Records from a dataset
==================================================

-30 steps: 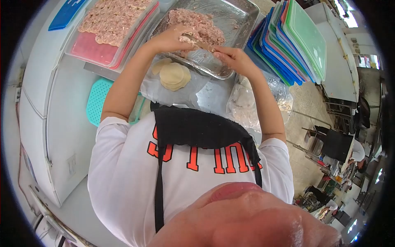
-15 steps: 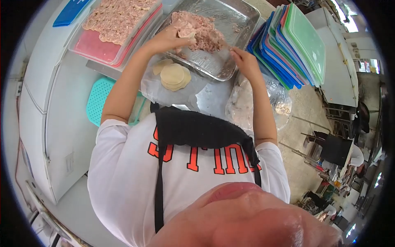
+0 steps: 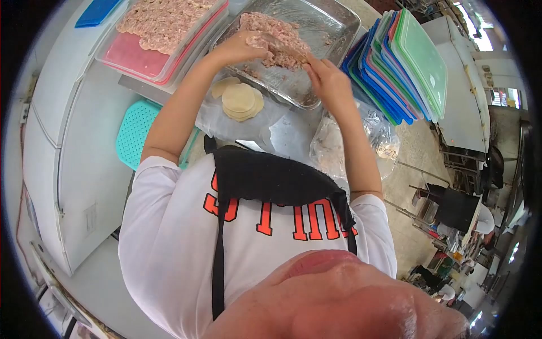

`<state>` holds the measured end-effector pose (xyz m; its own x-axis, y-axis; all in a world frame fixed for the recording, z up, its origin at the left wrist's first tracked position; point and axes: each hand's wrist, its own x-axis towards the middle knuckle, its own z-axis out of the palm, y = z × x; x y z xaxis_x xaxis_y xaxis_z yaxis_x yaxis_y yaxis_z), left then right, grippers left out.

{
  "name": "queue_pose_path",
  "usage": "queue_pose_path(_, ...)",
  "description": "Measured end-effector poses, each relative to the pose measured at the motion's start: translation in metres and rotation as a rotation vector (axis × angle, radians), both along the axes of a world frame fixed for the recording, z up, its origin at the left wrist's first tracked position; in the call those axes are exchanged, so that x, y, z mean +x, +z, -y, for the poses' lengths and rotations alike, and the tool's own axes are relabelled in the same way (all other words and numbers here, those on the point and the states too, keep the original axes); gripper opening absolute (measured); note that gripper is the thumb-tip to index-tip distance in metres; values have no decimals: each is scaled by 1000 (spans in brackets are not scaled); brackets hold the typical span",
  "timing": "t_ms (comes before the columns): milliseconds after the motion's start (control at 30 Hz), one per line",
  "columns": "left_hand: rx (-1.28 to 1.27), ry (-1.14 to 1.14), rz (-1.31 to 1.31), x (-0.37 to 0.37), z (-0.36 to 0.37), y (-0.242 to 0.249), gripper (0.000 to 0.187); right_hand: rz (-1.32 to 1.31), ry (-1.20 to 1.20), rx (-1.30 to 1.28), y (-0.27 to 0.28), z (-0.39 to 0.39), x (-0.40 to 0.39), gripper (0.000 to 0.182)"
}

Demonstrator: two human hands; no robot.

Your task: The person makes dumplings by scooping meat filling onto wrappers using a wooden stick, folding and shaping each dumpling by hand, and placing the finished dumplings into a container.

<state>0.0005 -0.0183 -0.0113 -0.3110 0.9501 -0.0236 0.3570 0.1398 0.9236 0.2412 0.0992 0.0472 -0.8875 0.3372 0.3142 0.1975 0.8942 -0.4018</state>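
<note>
My left hand (image 3: 244,47) is curled beside the mound of ground meat (image 3: 278,35) in the metal tray (image 3: 339,22). A pale round wrapper was visible in it a moment ago; now fingers and meat largely hide it. My right hand (image 3: 330,79) pinches the end of a thin spreading tool (image 3: 289,50), its far end reaching to my left hand over the meat. Just below the tray, a small stack of round pale wrappers (image 3: 239,100) lies on clear plastic.
Upper left, a plastic container (image 3: 141,59) holds more ground meat. Coloured lids (image 3: 420,62) are stacked at the right, near a plastic bag (image 3: 330,144). A turquoise basket (image 3: 135,133) is lower left. Partly visible people are in the background at far right.
My right hand has moved left and slightly down, bringing the tool across the meat to my left hand. My left hand has shifted slightly, and its wrapper shows less.
</note>
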Motion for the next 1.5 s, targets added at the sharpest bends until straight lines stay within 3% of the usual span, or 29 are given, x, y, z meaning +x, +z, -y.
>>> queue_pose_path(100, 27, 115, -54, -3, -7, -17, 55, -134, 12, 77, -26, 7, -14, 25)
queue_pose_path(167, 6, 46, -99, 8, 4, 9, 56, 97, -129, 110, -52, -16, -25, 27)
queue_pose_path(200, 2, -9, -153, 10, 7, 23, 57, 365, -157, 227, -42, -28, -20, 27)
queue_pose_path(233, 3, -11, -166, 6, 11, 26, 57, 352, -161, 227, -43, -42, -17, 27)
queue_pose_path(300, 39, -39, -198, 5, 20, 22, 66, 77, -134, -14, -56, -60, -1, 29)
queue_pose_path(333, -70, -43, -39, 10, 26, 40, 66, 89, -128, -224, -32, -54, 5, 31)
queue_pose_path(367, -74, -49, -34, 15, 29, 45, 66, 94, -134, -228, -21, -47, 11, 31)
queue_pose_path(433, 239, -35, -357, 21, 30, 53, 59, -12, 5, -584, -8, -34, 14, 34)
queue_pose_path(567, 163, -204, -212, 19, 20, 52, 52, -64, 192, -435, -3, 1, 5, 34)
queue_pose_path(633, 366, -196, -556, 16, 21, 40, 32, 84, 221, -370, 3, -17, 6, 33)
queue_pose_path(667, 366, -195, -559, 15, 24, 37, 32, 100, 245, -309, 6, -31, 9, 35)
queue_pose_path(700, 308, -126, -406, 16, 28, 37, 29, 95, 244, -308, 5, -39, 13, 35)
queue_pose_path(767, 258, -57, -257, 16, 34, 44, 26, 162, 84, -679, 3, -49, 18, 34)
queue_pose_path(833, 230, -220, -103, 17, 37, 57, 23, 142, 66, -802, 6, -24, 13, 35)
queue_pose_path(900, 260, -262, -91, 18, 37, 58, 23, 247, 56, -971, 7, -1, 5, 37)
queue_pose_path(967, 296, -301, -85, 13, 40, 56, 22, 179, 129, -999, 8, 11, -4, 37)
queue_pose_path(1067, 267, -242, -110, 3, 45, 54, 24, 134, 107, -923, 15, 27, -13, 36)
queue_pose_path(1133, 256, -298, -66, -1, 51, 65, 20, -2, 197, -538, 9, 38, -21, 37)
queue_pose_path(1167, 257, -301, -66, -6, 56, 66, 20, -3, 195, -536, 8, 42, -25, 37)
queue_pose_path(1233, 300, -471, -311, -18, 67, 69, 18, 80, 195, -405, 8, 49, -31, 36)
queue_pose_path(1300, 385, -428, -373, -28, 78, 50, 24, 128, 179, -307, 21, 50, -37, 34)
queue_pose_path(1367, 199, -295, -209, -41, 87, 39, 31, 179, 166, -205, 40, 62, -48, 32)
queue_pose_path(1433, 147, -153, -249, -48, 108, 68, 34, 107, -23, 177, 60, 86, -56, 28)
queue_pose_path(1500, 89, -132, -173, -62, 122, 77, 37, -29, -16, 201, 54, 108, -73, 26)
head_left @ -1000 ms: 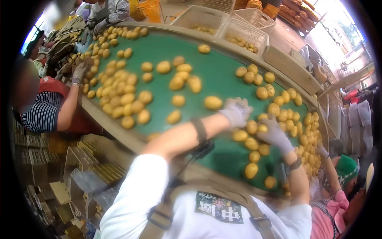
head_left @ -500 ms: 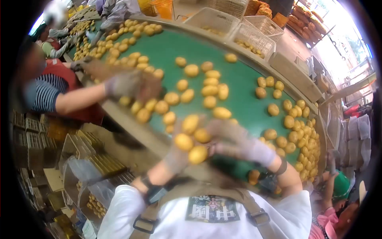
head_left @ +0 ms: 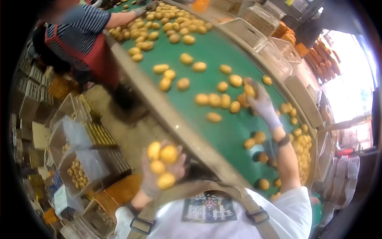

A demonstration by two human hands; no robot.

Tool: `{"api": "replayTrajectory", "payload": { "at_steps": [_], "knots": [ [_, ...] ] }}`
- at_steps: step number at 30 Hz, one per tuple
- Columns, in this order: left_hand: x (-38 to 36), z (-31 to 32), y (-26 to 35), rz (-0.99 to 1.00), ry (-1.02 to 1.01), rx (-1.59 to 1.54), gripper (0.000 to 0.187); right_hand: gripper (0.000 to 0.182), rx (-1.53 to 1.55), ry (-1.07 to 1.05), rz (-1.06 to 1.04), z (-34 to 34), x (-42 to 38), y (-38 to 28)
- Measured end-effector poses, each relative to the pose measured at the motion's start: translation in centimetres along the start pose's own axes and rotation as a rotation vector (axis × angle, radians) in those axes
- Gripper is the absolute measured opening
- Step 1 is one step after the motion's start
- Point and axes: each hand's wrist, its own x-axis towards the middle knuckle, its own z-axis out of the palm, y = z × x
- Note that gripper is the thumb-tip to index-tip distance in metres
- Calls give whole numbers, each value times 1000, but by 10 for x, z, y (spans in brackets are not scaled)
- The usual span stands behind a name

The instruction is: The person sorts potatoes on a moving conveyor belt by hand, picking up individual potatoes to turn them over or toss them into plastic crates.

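My left hand [head_left: 181,169], in a pale glove, is turned palm up close to my body, off the belt's near edge. Several yellow potatoes [head_left: 157,167] lie cupped in it. Across the green belt [head_left: 203,135] stretches my right arm. The gloved right hand [head_left: 260,101] curls its fingers round a potato [head_left: 249,91] near the far side. More potatoes [head_left: 215,99] lie just left of that hand. Part of the right fingertips is blurred.
A co-worker in a red apron [head_left: 103,59] reaches over the belt at upper left, by a thick spread of potatoes [head_left: 175,24]. Potatoes pile up at the right end [head_left: 303,147]. White crates [head_left: 274,57] line the far side; boxes with potatoes [head_left: 77,173] stand lower left.
My hands have parted: the left drew back toward my body with potatoes in it, the right reached out to the far side. The view has turned, and the co-worker appears farther up.
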Motion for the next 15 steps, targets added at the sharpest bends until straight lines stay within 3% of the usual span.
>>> {"api": "replayTrajectory", "payload": {
  "at_steps": [5,7,10,11,13,15],
  "knots": [
    [-39,-52,-9,192,-58,-7,61,60,-36,-260,-19,40,65,33],
    [-58,-72,-21,351,32,-65,57,63,8,-304,-31,31,60,34],
    [-101,-70,-44,752,129,211,57,66,190,-348,-21,20,69,36],
    [-103,-93,-44,664,-219,-242,57,67,279,-362,-8,17,74,33],
    [-115,-115,-53,862,-320,-307,57,69,496,-468,-20,17,86,10],
    [-136,-138,-53,937,-346,-327,56,72,776,-697,-50,31,84,-30]
  ]
}}
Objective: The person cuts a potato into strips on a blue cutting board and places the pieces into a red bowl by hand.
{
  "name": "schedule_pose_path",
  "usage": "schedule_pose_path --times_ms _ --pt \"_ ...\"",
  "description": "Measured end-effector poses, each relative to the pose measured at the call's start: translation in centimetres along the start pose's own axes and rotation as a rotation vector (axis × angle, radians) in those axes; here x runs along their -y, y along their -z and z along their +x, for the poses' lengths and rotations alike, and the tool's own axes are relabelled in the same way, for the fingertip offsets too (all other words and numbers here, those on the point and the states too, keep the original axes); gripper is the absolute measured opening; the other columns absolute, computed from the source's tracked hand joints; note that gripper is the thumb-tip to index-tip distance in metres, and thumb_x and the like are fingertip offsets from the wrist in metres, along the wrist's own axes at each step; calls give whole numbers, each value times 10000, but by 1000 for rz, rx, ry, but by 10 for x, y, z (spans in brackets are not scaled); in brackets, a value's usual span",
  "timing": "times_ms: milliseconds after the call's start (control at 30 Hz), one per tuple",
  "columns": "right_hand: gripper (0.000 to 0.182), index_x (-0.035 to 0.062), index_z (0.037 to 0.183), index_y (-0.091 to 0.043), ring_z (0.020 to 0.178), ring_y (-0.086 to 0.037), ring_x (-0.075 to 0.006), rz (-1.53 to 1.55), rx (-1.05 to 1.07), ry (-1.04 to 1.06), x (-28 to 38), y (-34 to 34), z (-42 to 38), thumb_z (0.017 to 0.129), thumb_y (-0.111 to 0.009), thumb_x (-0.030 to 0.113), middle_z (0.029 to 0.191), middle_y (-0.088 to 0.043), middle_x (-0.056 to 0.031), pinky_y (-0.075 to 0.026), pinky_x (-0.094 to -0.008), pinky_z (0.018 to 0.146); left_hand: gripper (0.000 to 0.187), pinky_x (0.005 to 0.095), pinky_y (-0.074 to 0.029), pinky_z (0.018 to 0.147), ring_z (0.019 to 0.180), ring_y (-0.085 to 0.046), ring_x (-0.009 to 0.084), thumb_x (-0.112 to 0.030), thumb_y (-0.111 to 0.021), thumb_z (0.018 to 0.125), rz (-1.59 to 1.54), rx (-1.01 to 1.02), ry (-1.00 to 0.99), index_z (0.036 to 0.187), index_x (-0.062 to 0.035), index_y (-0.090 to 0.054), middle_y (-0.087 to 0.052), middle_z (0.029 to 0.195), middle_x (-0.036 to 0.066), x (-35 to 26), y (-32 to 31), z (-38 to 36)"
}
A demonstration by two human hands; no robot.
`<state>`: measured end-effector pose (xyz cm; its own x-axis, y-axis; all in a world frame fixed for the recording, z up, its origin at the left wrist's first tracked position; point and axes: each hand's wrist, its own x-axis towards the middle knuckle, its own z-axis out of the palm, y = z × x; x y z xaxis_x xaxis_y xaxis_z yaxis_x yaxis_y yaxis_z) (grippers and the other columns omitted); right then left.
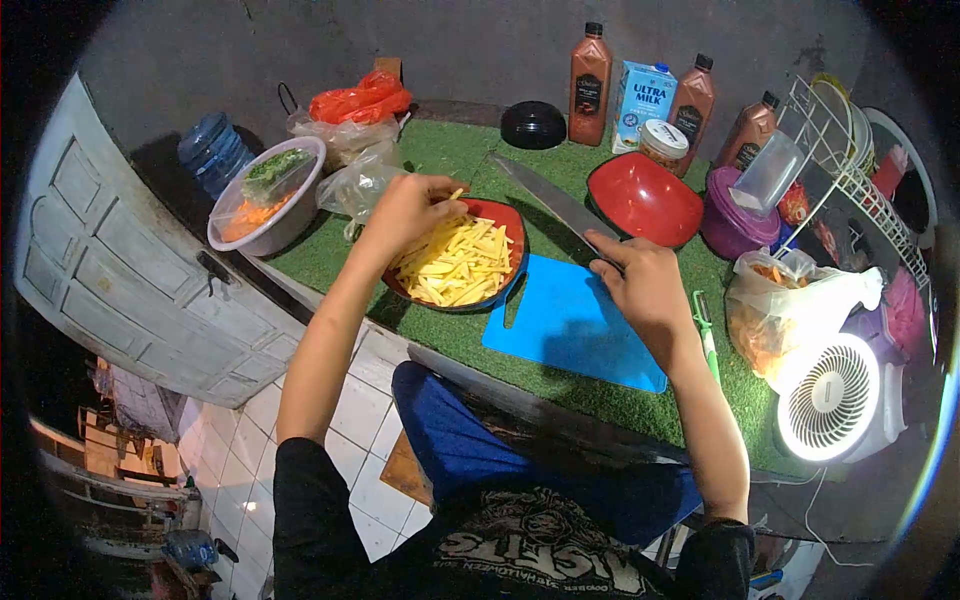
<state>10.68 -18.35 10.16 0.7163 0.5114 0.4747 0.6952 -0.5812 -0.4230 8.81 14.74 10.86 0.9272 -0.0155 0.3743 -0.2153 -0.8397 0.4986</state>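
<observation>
The pale yellow strips (pixel 455 262) lie heaped in a dark-rimmed red bowl (pixel 516 232) on the bench (pixel 455 350), left of the middle. The left hand (pixel 422 208) is over the far left part of this bowl, its grip closed on a single strip (pixel 458 194) at the fingertips. The right hand (pixel 645 275) is clenched round the handle of a large knife (pixel 560 205), whose blade slants toward the far left with the tip well apart from the bowl.

Under the right hand and to its near left lies a blue cutting board (pixel 570 325), just beside the heaped bowl. A green-handled peeler (pixel 708 340) lies to the right of the board. Beyond the knife, on the right, is a glossy red dish (pixel 640 195), with a purple container (pixel 738 215) beside it.

Along the far side stand a black bowl (pixel 533 125), a brown bottle (pixel 590 90), a blue milk carton (pixel 643 105) and a white-lidded jar (pixel 664 145). At the far left, a pale basin (pixel 290 222) holds green and orange pieces. At the near right, a plastic bag (pixel 780 315) with orange contents sits by a round white fan (pixel 828 395).
</observation>
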Motion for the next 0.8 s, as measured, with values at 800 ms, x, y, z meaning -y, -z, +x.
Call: schedule_pose_path --times_ms 800 --pt "560 87 1502 -455 640 -626 -195 395 -96 -717 -7 78 -152 979 -597 229 734 -648 -125 -509 -360 692 411 441 -519 960 1081 -646 381 -269 -715 905 -157 224 -400 1224 -16 -655 -655 1188 201 -136 -175 8"
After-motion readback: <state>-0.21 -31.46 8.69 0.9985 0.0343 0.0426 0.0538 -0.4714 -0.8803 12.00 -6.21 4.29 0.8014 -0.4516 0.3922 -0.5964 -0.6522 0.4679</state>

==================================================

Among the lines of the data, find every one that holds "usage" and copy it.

  "usage": "queue_pose_path(_, ...)",
  "usage": "schedule_pose_path --times_ms _ --pt \"_ ...\"",

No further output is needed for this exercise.